Firstly, parameters are inspected to identify anomalous conditions that may trigger recovery services (lines 3–4). To this aim, the status of all CPPS parameters is checked, according to the criteria exposed in Sect. 6.1. These steps produce the set \({\mathcal {P}}_{error}\) of parameters in the error status and the set \({\mathcal {P}}_{warning}\) of parameters in the warning status. These sets are used to identify the set S of recovery services that are candidates to be selected, through the getservices function (line 7). We remark here that the order followed to populate S is important, since services to recover from error conditions have highest priority. Similarly, the set \(SM^{e}\) of smart machines in the error status and the set \(SM^{w}\) of smart machines in the warning status are retrieved (lines 5–6). These sets will be used to select proper substitution recovery services.

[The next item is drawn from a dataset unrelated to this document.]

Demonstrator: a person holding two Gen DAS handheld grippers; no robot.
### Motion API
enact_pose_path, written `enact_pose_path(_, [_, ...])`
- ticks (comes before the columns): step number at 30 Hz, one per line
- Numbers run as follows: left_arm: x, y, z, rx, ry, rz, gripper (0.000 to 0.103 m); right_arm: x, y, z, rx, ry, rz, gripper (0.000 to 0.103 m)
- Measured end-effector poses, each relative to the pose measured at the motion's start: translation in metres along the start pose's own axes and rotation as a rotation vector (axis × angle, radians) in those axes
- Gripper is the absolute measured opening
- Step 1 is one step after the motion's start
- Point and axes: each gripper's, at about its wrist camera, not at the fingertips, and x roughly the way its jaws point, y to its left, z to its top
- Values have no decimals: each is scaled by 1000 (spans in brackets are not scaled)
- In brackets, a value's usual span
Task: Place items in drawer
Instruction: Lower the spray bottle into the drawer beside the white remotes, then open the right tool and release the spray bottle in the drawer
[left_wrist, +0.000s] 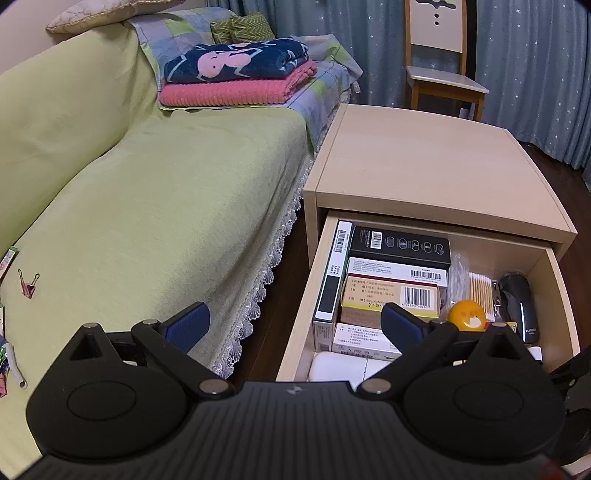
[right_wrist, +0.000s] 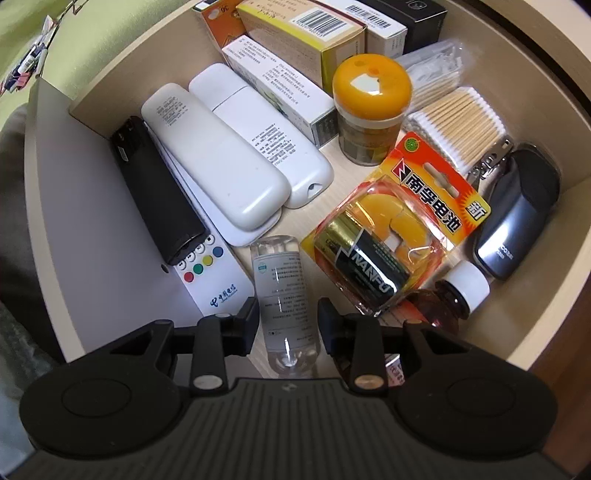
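Inside the open drawer (right_wrist: 122, 94), right wrist view: right gripper (right_wrist: 288, 314) has its fingers on either side of a clear plastic bottle (right_wrist: 284, 295) lying on the drawer floor at 6 o'clock. Jaws are narrowly parted; whether the pads actually press on the bottle, cannot tell. Small printed label on the bottle, not legible.

At 3 o'clock of the bottle: orange battery blister pack (right_wrist: 399, 229), cell marked "NANFU", card printed 南孚电池. Beyond it, an orange-lidded jar (right_wrist: 371, 99) at 12 o'clock, cotton swabs (right_wrist: 458, 125) at 2 o'clock, a dark stapler (right_wrist: 517, 210) at 3 o'clock. Brown bottle with white cap (right_wrist: 458, 291) touches the pack's lower edge. At 9 to 11 o'clock: white remotes (right_wrist: 229, 155), a black remote (right_wrist: 155, 188) lying on a white remote with coloured buttons and 中国电信 logo (right_wrist: 218, 284). Barcoded boxes (right_wrist: 303, 33) line the back.

Left wrist view alone shows the setting: left gripper (left_wrist: 295, 325), blue-padded fingers wide apart and empty, hovers off the drawer's front-left corner. Nightstand (left_wrist: 424, 162) stands beside a green-covered sofa (left_wrist: 147, 206); folded blankets (left_wrist: 236, 74) at 11 o'clock, a pink binder clip (left_wrist: 27, 282) at 9 o'clock, a wooden chair (left_wrist: 439, 70) at 1 o'clock.
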Motion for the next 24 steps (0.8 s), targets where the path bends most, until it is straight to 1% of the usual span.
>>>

Furthermore, before including each service of S among the relevant ones, the candidate service is checked to verify the following conditions (line 8–18): (a) if the service type is “re-configuration” (type function) and the value of its output parameters does not exceed any parameter bound (outputwithinbounds function), then the candidate service is selected as relevant (lines 9–10); (b) if the service type is “substitution” (line 11), the alternative smart machines associated with the service are identified (line 12) and among them those machines that are currently unavailable because they are in warning or error status (lines 5–6) are excluded (line 13); the candidate service is selected as relevant if the resulting set of smart machines suitable for the substitution is not empty (lines 14–16).

Example. The setOvenTemperature service described above is a candidate to be identified as relevant if an anomaly has been detected on the values of rotating engine rpm in the conveyor belt. Since the service type in this case is “re-configuration”, before proposing the service to the operator, the value of the service output must be compared against parameter bounds of the cooking chamber temperature.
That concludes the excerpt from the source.